The hospitals have partnered with two local distilleries, Grand Teton Distillery in Driggs and Distilled Resources in Rigby, as a source of ethanol. Elevation Labs provided the hospitals with glycerin, which it usually use for its own sanitizers and skin products, and a machine to help produce it.

"The ethanol is made the same way, the only difference is the finishing product and what you're adding to it. When we make vodka we filter it and proof it by adding water to get it down to 40% alcohol," Grand Teton vice president Andrew Boczar said.

Boczar was the only one in Grand Teton's main office on Wednesday, fielding calls for the hand sanitizer and the spirits it is still making. The tasting room was closed to everyone except delivery drivers picking up liquor bottles— Boczar said that more than 80% of the room's normal in-person business comes from tourists to the nearby parks, most of which have closed for the time being.

Last week Grand Teton partnered with New West KnifeWorks, a kitchen and cutlery store in Wyoming, to provide thousands of free bottles of sanitizer to Teton Valley residents. Breweries around the country have started making similar switches to help address hand sanitizer shortages, from small businesses in Colorado to two Anheuser-Busch plants in California and New York.

"It all depends on the spread of the virus. We understand that we are a stopgap to fill the shortages but as long as there's a demand we can make it," said Justin Chipp, executive vice president for Distilled Resources.

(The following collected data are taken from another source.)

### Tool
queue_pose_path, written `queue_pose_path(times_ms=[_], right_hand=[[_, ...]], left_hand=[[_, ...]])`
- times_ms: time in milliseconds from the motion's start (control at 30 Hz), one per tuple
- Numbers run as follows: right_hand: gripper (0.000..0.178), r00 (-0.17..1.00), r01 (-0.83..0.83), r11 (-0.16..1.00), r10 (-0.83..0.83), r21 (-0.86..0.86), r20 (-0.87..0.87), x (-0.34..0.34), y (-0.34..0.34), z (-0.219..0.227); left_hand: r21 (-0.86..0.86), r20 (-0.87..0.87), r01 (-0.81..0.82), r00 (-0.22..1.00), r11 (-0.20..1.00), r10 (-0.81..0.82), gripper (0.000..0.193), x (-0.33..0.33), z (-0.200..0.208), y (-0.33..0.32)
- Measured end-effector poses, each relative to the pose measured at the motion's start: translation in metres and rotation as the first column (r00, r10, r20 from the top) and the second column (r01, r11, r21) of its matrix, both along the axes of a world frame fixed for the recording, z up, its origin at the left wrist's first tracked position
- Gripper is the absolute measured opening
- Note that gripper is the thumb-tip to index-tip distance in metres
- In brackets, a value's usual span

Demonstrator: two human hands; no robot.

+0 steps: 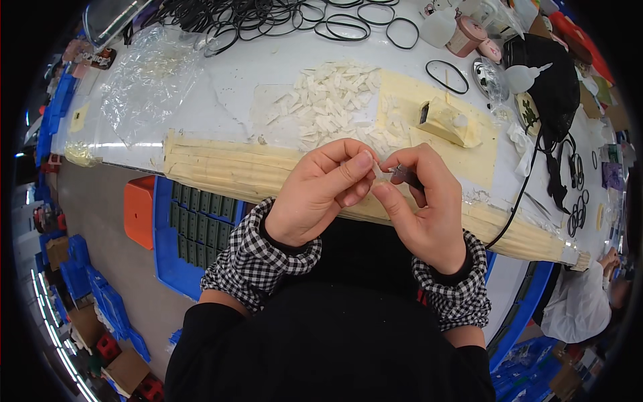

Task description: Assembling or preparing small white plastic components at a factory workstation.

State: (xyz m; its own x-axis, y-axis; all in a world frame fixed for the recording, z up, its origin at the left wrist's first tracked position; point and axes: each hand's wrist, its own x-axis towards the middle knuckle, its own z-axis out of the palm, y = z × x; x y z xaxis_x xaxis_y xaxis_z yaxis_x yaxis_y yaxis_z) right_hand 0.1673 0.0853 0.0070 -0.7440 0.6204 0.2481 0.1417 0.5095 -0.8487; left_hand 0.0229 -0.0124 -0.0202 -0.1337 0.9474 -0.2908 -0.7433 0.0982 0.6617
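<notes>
Left hand (328, 184): fingers pinching one end of a small translucent whitish piece (381, 175), held up just over the front edge of the white worktop (224, 87). Right hand (429, 208): fingers curled on a small dark metal tool (406, 176), thumb tip up at the piece; whether the tool touches the piece, can't tell. Hands close together, piece between them.

Behind the hands, a loose heap of off-white flat strips (338, 90), some spilling onto a pale yellow sheet (479, 161). On that sheet, right of the heap, a yellow-wrapped block (447, 126). Far edge: tangle of thin black rings (341, 28). Left: crumpled clear plastic bag (151, 80). Front edge covered with a ridged cream-coloured strip (228, 161). Below, left: blue plastic tray (163, 234) with rows of dark green rectangular pieces (201, 221), orange stool (138, 213) beside it.
</notes>
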Motion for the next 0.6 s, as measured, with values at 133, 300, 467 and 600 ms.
queue_pose_path(times_ms=[133,300,467,600], right_hand=[[0.026,0.992,-0.034,0.976,0.007,0.216,0.127,0.004,0.005,0.000],[0.030,0.987,-0.051,0.943,-0.002,0.328,0.159,0.006,0.006,-0.009],[0.030,0.987,-0.058,0.944,0.004,0.326,0.163,0.007,0.005,-0.008],[0.031,0.986,-0.065,0.942,0.010,0.330,0.166,0.007,0.004,-0.008]], left_hand=[[0.020,0.037,0.085,0.996,0.996,-0.086,0.019,-0.004,0.002,0.000],[0.034,-0.014,0.137,0.991,0.990,-0.136,0.024,-0.005,0.001,-0.001],[0.025,-0.092,0.152,0.984,0.988,-0.149,0.023,-0.008,0.004,-0.001],[0.034,-0.117,0.177,0.978,0.984,-0.172,0.023,-0.009,0.006,-0.001]])
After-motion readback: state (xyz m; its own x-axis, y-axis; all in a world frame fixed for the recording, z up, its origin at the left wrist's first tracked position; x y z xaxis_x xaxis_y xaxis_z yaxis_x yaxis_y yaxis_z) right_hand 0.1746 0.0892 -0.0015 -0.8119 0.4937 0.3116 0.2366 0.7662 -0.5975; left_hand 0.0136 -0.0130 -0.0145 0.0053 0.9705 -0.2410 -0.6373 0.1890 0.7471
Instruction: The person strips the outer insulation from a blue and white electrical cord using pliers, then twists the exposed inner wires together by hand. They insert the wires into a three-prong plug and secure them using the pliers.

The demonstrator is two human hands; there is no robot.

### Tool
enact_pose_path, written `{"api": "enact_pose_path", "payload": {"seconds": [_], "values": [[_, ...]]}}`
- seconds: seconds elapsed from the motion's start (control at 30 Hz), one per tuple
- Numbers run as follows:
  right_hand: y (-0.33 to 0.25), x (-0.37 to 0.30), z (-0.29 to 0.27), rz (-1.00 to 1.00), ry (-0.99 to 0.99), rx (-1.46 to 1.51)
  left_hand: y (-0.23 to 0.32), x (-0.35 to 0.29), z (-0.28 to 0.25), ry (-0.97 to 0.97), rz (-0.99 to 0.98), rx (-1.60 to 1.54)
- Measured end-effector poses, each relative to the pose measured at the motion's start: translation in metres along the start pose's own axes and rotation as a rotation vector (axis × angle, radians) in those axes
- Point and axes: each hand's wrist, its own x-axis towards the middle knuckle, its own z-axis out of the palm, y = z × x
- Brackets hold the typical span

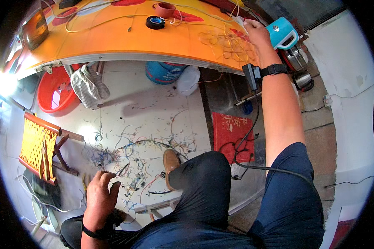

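My right hand (257, 32) reaches to the far right end of the orange tabletop (112, 39). Its fingers are closed around something whitish that I cannot make out. Beside it, a loose tangle of thin yellow wire (232, 46) lies on the table. A light blue jug-like container (281, 33) stands just right of that hand. Low at the left, my left hand (100, 193) hangs above the floor, thumb and fingers apart, with nothing visible in it. A black roll of tape (155, 22) and a reddish-brown cup (164, 9) are farther left on the table.
Wire scraps (143, 155) litter the floor around my shoe. A stool with yellow webbing (37, 145) stands at the left, with pliers (45, 159) on it. Under the table are a red basin (50, 93) and a blue bucket (164, 74). A black cable (257, 120) hangs from my right wrist.
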Motion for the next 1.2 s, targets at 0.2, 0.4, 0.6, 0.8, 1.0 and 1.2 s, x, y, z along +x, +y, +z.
{"api": "enact_pose_path", "payload": {"seconds": [0.2,0.4,0.6,0.8,1.0,1.2], "values": [[0.003,-0.017,-0.016,0.099,0.008,0.131,0.005,0.003,0.001,0.021,0.07,0.035],[0.016,-0.049,-0.064,0.149,0.023,0.251,0.008,0.008,0.006,0.008,0.108,0.045],[0.036,-0.153,-0.1,0.211,0.028,0.387,0.0,0.015,0.022,-0.041,0.038,0.043],[0.115,-0.312,-0.087,0.568,-0.337,0.314,-0.004,0.017,0.048,-0.11,0.085,0.127],[0.182,-0.51,-0.039,0.93,-0.673,0.47,0.009,0.016,0.06,-0.235,0.028,0.182],[0.238,-0.692,-0.004,0.938,-0.893,0.405,-0.01,0.014,0.087,-0.384,-0.02,0.245]]}}
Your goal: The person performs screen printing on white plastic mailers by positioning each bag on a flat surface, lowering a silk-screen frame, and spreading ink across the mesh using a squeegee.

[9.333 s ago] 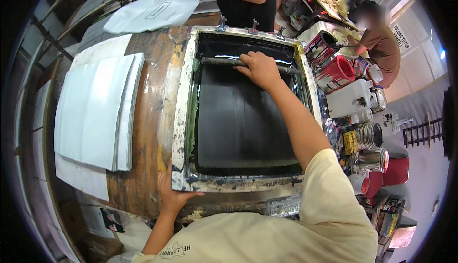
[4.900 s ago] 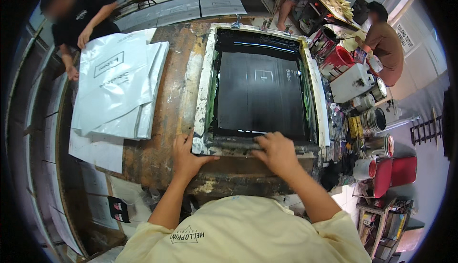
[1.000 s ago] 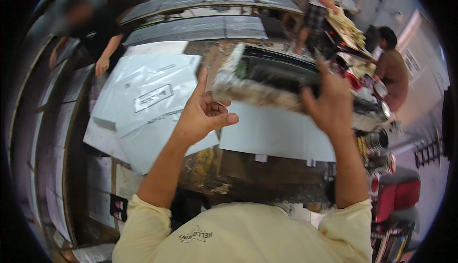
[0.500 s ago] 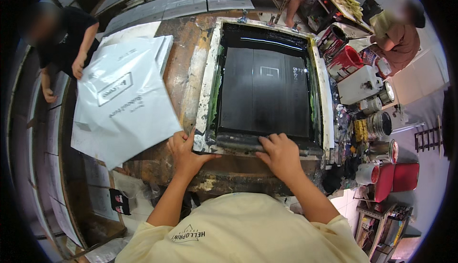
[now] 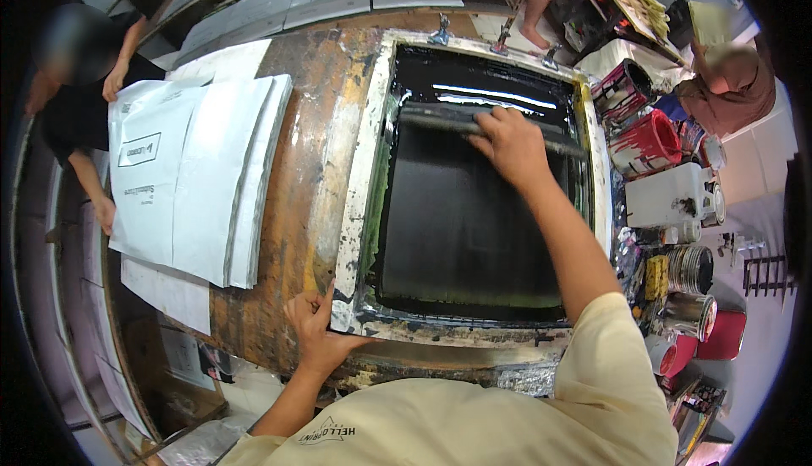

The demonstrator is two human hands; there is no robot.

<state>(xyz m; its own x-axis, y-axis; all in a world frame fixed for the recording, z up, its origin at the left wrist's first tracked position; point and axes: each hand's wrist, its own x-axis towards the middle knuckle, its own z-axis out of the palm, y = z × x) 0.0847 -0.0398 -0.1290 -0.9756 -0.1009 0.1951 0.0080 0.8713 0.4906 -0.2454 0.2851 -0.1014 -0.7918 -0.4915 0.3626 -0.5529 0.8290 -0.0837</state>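
Observation:
A screen printing frame (image 5: 353, 212) with worn white edges lies in front of me, its mesh dark with black ink (image 5: 474, 238). My right hand (image 5: 513, 146) grips a long dark squeegee (image 5: 440, 119) that spans the screen near its far end. Black ink pools beyond the blade and reflects the light. My left hand (image 5: 317, 331) holds the frame's near left corner, the thumb along the front edge and the index finger up the left side.
To the left, a co-worker's hands (image 5: 114, 81) are at a stack of printed white plastic bags (image 5: 199, 178). Clamps (image 5: 499, 39) stand along the frame's far edge. Ink-stained cans, a red bucket (image 5: 647, 140) and a white jerrycan (image 5: 668, 198) crowd the right side. Another person (image 5: 732, 98) is beyond them.
My right hand has pushed the squeegee from the near end of the screen to the far end. My left hand stays at the corner. The co-worker's bag has moved left onto the stack.

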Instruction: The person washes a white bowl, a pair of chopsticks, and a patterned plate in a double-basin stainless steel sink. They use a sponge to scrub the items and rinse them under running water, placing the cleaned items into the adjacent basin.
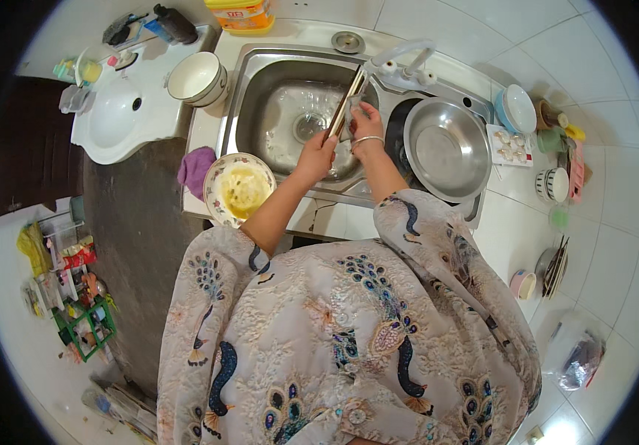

Elevation Labs donated four kilos of glycerin to the hospital, enough to make more than 100 gallons of sanitizer. Wendy Lees, vice president of quality for Elevation Labs, said the lab was in touch with suppliers to try and make sure the lab would be able to continue receiving glycerin supplies as the demand increases.

The lab is able to make its own sanitizer on site, which it has already donated to at least one local hospice in Idaho Falls and plans to roll out further as the effects of the virus continue.